= Sure-thing principle =

Decision principle

In decision theory, the sure-thing principle states that a decision maker who decided they would take a certain action in the case that event E has occurred, as well as in the case that the negation of E has occurred, should also take that same action if they know nothing about E.

The principle was coined by L.J. Savage:

A businessman contemplates buying a certain piece of property. He considers the outcome of the next presidential election relevant. So, to clarify the matter to himself, he asks whether he would buy if he knew that the Democratic candidate were going to win, and decides that he would. Similarly, he considers whether he would buy if he knew that the Republican candidate were going to win, and again finds that he would. Seeing that he would buy in either event, he decides that he should buy, even though he does not know which event obtains, or will obtain, as we would ordinarily say. It is all too seldom that a decision can be arrived at on the basis of this principle, but except possibly for the assumption of simple ordering, I know of no other extralogical principle governing decisions that finds such ready acceptance.
— p. 21

Savage formulated the principle as a dominance principle, but it can also be framed probabilistically. Richard Jeffrey and later Judea Pearl showed that Savage's principle is only valid when the probability of the event considered (e.g., the winner of the election) is unaffected by the action (buying the property). Under such conditions, the sure-thing principle is a theorem in the do-calculus (see Bayes networks). Blyth constructed a counterexample to the sure-thing principle using sequential sampling in the context of Simpson's paradox, but this example violates the required action-independence provision.
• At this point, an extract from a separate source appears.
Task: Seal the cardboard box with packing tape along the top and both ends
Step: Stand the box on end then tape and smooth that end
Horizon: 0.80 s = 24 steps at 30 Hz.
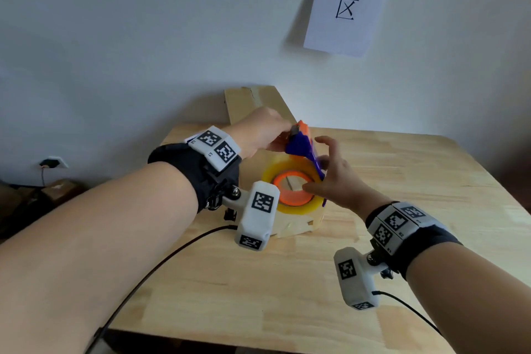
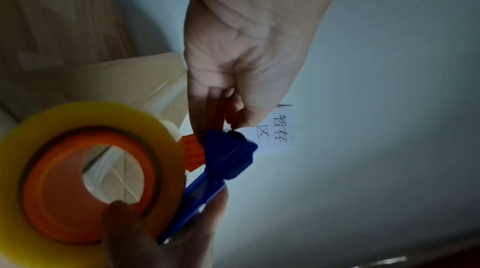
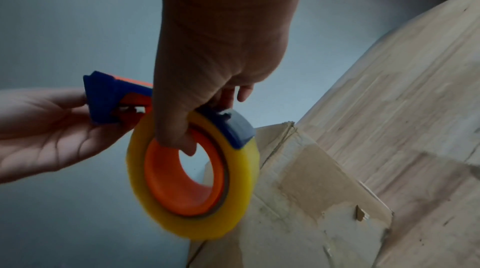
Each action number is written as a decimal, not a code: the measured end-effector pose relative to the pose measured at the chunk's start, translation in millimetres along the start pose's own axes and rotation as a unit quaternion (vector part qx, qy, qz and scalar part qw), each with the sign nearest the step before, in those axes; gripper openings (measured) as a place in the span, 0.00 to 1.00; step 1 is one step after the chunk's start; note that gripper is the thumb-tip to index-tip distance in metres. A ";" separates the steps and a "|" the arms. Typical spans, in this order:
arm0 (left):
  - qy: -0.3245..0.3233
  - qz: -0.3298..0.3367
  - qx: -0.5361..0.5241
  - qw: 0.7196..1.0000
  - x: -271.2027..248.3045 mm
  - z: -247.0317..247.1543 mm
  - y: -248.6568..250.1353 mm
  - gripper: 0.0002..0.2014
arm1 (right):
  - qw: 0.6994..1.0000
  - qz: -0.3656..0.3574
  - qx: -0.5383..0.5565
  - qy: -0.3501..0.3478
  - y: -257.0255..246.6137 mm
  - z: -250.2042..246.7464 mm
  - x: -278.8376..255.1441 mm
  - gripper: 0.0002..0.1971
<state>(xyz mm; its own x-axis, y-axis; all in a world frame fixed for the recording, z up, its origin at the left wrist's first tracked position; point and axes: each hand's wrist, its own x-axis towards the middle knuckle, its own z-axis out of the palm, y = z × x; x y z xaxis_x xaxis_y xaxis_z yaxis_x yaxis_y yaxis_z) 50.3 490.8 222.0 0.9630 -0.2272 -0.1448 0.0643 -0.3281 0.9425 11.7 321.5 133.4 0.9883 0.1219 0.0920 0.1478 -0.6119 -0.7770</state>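
The tape dispenser [image 1: 298, 169] is held in the air just above the cardboard box [image 1: 290, 224], which lies on the tabletop [image 1: 402, 181] directly under it. The right hand [image 1: 330, 178] has its grip curled through the orange core, thumb inside the ring. The left hand [image 1: 258, 132] pinches the blue cutter head [image 2: 228, 153] at the far end, toward the wall. So the dispenser's long axis runs away from the person — cutter end far, tape roll [image 3: 192, 176] near. I judge the tape end must come down at the left-hand side, and the box top is below both hands.
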 end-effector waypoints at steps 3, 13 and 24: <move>-0.003 0.057 0.123 0.991 3.4 4.8 5.1 0.04 | 1.000 -0.007 0.018 0.001 0.3 3.3 -0.1 0.40; -0.033 0.132 0.307 0.942 8.9 -23.1 17.4 0.08 | 0.994 -0.061 -0.068 0.055 -27.3 -23.1 7.9 0.36; 0.034 0.111 0.225 0.967 -3.4 -40.1 12.6 0.09 | 0.933 -0.162 -0.317 0.049 -65.3 -42.3 21.3 0.35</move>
<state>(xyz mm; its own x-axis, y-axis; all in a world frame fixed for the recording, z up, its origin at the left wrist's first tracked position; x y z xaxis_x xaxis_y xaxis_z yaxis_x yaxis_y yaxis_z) 58.3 524.2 246.5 0.9560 -0.2818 0.0816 -0.2522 -0.6476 0.7191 24.8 331.0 212.4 0.8817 0.3282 0.3390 0.4025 -0.8981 -0.1771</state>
In the above cited paragraph, Savage illustrated the principle in terms of knowledge. However the formal definition of the principle, known as P2, does not involve knowledge because, in Savage's words, "it would introduce
new undefined technical terms referring to knowledge and possibility that would render it mathematically useless without still more
postulates governing these terms." Samet provided a formal definition of the principle in terms of knowledge and showed that the impossibility to agree to disagree is a generalization of the sure-thing principle.
It is similarly targeted by the Ellsberg and Allais paradoxes, in which actual people's choices seem to violate this principle.